In Rasmussen v. Moe, 138 Cal.App.2d 499, 503, 292 P.2d 226, 229 (referring to Civ.Code Section 3306), the court said,
‘The term bad faith, as used in the statute does not require a showing of fraud, but only of a deliberate refusal to perform without just cause or excuse.’
See also Engasser v. Jones, 88 Cal.App.2d 171, 177, 198 P.2d 546. A question of bad faith, as is true here, usually resolves itself into a question of fact. (Hamaker v. Bryan, 178 Cal. 128, 129, 172 P. 391; Wheeler v. Oppenheimer, 140 Cal.App.2d 497, 501, 295 P.2d 128; Fara v. Wells, 156 Cal.App.2d 322, 329, 319 P.2d 394.)
From the evidence, the trial court was entitled to believe that the work of plaintiff in rezoning, subdivision preparation and working up a sale of a portion of the land to Richfield Oil Company had enhanced immediate value of the land; that defendants deliberately negotiated with another buyer in an attempt to obtain such higher price regardless of their outstanding obligation to plaintiff and that without notice to plaintiff or to the escrow holder, and in deliberate disregard of their still binding contract with plaintiff, executed a deed to Helix Land Co. The court was under no compulsion to believe that the letter dated July 1, 1960 was mailed on the day it was dated. The only two addressees whose rights were affected did not receive it until July 5, 1960. The court, in view of all the evidence, may have believed that said letter was, in truth, falsely dated. Furthermore, it was not a notice addressed by its terms to the escrow holder. Inconsistencies in defendants' testimony were noted by the trial court and may well have added to its lack of faith in their story.
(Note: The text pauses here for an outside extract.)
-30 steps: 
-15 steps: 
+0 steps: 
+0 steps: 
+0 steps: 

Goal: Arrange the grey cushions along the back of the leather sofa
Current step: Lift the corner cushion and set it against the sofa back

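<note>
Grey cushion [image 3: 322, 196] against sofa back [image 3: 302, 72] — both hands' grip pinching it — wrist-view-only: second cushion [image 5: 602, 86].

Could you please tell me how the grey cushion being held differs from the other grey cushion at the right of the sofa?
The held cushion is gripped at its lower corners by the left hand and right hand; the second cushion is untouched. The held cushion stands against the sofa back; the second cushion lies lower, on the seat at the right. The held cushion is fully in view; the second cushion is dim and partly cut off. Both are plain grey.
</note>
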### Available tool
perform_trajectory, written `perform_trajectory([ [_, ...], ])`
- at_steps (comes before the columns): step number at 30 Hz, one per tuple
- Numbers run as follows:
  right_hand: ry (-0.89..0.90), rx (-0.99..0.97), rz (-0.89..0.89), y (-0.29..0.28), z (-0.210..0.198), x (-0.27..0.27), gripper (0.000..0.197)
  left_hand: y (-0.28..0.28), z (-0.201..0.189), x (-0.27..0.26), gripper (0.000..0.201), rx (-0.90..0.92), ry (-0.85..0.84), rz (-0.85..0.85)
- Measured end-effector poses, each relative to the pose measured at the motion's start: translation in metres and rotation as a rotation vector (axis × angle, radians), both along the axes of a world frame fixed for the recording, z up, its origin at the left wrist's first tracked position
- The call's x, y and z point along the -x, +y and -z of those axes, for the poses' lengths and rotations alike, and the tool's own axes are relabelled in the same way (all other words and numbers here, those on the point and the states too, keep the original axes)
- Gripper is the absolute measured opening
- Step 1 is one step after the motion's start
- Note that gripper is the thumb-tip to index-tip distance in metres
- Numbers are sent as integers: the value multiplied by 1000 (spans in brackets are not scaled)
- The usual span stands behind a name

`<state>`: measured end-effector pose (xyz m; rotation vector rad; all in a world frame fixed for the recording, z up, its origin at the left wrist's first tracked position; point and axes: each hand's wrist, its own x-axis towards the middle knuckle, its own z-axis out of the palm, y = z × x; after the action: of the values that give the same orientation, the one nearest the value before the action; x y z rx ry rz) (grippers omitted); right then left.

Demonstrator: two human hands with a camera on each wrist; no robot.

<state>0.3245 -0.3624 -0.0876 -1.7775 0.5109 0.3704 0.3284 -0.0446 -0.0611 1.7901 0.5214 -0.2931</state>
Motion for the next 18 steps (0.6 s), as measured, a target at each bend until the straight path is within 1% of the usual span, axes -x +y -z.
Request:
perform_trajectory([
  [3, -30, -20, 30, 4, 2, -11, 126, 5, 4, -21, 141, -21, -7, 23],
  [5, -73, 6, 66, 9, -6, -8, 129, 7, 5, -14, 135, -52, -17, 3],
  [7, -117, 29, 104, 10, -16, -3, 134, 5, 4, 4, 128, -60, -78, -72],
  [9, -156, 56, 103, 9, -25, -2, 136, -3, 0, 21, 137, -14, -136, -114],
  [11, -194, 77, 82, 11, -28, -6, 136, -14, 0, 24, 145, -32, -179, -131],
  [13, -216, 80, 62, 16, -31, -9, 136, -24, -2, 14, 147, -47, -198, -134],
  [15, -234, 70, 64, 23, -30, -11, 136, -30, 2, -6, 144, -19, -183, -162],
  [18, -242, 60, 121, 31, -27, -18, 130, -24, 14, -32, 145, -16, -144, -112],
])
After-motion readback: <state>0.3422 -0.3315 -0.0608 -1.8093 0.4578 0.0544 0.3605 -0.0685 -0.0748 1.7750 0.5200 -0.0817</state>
According to defendants' own story they not only had, on March 21, 1960, collaborated in the continuance of plaintiff's efforts to meet the contingencies, but had frequently waived time rigidity in the culmination of the sale. Thus, even assuming that the trial court placed confidence in the verity of some parts of defendants' story, a notice giving a reasonable time for completion was necessary to reinstate such rigidity in the contract. As was said in Lifton v. Harshman, 80 Cal.App.2d 422, 433, 182 P.2d 222, 229,
‘When the requirement as to time has been waived by one party he must, in order to put the other in default, not only give notice that strict compliance will thereafter be required but must allow the other party a reasonable time within which to perform.’
See also Chan v. Title Ins. & Trust Co., 39 Cal.2d 253, 259, 246 P.2d 632; Carberry v. Trentham, 143 Cal.App.2d 83, 89, 299 P.2d 966; Pease v. Brown, 186 Cal.App.2d 425, 428[1–2], 8 Cal.Rptr. 917.
Defendants now contend that they acted on the advice of counsel, citing Fox v. Aced, 49 Cal.2d 381, 317 P.2d 608. The assertion is not supported by any transcript reference and we have not been able, after searching the record carefully, to find any evidence to support the statement. Respondent asserts, without any reply contradiction, that no such evidence exists in the record. In the absence thereof, we cannot consider the point.
The judgment is affirmed.
GRIFFIN, P. J., and COUGHLIN, J., concur.